Establishment of an alliance and environment to support the acceleration of COVID-19 clinical trials in Victoria. The Vax4COVID alliance has attracted clinical trials for COVID-19 vaccine studies to Victoria.

A cohort study for the long-term impacts of COVID-19 on children and families.

Establishment of a collaborative partnership to facilitate a healthcare recovery initiative within the Victorian health system.

Based in Melbourne, the Living Evidence Consortium is a world-first collaboration that brings together leading experts in evidence synthesis, guideline development and digital technologies, to provide reliable, accessible and up-to-date evidence in health.

The Consortium focuses on the evidence-based delivery of clinical guidelines to frontline healthcare workers in response to the COVID-19 pandemic.

Associate Professor Wai-Hong Tham and her colleagues are developing new antibody-based therapies to prevent and treat COVID-19. Associate Professor Tham said her research program is searching for new antibodies that could prevent – or treat – infection with SARS-CoV-2, the virus that causes COVID-19.

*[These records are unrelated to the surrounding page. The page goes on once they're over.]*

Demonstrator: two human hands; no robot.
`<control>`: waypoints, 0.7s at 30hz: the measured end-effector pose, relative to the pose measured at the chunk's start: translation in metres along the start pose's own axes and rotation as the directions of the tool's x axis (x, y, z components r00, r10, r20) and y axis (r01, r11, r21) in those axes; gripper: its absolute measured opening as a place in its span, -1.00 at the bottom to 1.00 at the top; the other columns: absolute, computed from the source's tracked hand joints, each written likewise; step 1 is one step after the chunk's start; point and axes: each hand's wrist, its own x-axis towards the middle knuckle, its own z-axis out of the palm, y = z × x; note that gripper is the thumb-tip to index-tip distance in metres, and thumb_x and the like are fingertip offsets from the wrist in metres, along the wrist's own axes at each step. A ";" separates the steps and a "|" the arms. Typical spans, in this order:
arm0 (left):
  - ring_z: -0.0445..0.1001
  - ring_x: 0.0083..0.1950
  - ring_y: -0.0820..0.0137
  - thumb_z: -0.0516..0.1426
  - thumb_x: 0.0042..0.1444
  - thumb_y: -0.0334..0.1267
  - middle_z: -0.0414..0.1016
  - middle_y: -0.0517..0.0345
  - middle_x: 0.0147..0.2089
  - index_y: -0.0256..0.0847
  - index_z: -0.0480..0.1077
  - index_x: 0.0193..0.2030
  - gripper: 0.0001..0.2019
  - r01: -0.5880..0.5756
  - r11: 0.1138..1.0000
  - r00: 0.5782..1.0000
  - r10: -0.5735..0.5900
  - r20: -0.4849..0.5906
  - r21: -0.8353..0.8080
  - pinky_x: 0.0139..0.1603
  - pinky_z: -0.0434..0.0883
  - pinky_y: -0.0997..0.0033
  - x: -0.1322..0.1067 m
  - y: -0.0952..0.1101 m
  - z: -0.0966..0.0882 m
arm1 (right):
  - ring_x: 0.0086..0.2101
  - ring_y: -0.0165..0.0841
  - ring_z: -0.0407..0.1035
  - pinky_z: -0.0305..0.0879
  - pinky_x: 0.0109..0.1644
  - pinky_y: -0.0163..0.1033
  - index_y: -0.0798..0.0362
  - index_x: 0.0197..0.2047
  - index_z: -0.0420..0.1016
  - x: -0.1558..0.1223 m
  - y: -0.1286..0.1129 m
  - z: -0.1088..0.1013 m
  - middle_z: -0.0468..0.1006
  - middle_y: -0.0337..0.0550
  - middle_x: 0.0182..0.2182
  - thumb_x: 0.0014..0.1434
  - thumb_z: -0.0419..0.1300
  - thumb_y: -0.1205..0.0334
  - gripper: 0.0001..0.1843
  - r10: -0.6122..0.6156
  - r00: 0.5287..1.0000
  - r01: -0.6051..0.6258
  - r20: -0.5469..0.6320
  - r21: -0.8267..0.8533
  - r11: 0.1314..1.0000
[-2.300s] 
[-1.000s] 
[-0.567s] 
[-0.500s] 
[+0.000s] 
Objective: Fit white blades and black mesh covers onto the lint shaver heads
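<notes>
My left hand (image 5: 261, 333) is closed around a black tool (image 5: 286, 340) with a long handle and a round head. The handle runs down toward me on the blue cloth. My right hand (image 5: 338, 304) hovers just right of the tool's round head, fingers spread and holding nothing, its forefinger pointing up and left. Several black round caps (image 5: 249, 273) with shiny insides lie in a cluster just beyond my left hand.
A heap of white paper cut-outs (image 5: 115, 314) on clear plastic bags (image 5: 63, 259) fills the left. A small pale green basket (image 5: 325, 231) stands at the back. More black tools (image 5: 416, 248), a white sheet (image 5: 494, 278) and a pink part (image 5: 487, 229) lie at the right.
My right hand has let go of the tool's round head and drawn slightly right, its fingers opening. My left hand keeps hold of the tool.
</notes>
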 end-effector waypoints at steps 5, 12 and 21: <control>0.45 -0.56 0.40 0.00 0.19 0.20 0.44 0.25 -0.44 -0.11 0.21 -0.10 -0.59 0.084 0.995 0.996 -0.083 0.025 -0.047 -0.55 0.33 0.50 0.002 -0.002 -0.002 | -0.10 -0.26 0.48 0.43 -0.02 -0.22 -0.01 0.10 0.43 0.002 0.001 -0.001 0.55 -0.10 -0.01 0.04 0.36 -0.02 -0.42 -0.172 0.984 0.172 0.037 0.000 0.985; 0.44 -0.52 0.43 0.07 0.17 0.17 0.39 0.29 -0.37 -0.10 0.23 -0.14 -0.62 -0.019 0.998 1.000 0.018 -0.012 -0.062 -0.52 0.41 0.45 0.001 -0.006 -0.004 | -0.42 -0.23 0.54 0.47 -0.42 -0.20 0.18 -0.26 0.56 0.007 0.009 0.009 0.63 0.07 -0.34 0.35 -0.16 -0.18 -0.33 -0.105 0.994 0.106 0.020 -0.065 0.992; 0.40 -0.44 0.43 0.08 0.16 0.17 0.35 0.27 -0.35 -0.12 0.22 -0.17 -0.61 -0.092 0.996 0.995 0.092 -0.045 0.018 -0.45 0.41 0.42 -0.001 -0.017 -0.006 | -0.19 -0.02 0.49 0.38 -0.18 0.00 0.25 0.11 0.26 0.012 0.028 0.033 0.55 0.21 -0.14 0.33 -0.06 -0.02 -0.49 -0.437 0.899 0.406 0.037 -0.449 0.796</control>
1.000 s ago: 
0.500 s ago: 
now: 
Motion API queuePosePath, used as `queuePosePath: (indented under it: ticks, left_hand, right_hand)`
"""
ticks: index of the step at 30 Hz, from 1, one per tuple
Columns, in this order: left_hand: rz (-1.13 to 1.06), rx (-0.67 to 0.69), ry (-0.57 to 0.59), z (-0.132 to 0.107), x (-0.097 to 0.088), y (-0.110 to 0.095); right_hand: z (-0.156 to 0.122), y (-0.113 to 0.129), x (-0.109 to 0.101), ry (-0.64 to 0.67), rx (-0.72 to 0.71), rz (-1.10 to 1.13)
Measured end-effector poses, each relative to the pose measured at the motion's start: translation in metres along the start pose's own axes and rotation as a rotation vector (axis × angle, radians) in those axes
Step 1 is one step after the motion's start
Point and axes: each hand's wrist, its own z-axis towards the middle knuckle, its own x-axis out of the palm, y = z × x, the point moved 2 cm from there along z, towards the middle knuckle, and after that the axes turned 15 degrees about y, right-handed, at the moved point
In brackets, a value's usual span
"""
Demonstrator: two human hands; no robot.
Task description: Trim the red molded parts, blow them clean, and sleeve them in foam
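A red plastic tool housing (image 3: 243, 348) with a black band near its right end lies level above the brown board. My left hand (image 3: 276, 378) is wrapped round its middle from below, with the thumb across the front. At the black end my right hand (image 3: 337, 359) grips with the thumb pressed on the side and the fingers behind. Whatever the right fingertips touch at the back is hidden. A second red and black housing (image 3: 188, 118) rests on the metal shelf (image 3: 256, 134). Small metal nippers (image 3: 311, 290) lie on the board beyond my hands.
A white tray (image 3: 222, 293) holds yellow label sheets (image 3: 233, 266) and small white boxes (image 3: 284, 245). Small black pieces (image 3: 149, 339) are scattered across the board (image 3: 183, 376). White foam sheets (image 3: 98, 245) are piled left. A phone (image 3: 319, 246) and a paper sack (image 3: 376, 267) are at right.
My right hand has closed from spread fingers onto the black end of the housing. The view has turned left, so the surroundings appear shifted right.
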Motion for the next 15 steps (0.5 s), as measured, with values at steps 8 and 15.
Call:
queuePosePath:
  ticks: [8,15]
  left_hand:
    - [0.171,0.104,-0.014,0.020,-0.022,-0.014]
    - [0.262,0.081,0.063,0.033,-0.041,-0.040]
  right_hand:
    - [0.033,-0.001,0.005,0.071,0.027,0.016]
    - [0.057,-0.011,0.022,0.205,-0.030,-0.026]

This research is taking a new approach to antiviral drug discovery and management of viral infections by targeting cell processes, rather than viral replication, which if successful might allow repurposing of drugs developed for other indications as curative COVID-19 treatments

Developing a low-cost, regenerative medicine for extremely premature babies at high risk of developing severe and chronic respiratory disease. The research has broader applications beyond premature babies, addressing other urgent unmet medical needs which could include COVID-19.